Reproduce exactly the line that contains "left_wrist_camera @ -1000" and all lines that follow it in the records below, ending with the last one.

* * * * *

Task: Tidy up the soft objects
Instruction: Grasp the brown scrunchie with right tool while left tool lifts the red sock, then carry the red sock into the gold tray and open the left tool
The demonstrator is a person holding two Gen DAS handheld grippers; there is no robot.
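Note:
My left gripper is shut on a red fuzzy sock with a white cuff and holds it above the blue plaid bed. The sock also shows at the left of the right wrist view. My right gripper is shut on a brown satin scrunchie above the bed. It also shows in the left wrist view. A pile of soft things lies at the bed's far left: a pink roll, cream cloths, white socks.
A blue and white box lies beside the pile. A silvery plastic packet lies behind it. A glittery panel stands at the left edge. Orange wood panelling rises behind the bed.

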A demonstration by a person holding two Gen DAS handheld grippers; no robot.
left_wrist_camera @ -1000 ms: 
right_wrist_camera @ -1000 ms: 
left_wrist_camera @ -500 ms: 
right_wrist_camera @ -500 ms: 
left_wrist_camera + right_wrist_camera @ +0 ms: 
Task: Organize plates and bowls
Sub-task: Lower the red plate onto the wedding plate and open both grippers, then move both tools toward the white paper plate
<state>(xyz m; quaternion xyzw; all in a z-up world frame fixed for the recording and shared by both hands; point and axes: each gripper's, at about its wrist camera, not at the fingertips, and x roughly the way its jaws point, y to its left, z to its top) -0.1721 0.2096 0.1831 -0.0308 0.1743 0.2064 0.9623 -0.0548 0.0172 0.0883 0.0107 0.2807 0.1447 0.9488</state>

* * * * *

Output for this exercise:
left_wrist_camera @ -1000 ms: 
right_wrist_camera @ -1000 ms: 
left_wrist_camera @ -500 ms: 
right_wrist_camera @ -500 ms: 
left_wrist_camera + right_wrist_camera @ +0 ms: 
Task: Organize plates and bowls
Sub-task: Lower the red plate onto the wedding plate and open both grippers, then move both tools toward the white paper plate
<state>(xyz m; quaternion xyzw; all in a z-up world frame fixed for the recording and shared by both hands; point and axes: each gripper's, at about its wrist camera, not at the fingertips, and x roughly the way its jaws point, y to its left, z to its top) -0.1721 0.2096 0.1831 -0.0308 0.1743 0.2064 0.9623 -0.0548 0.0172 0.0883 0.0107 0.2807 0.1447 0.9488</state>

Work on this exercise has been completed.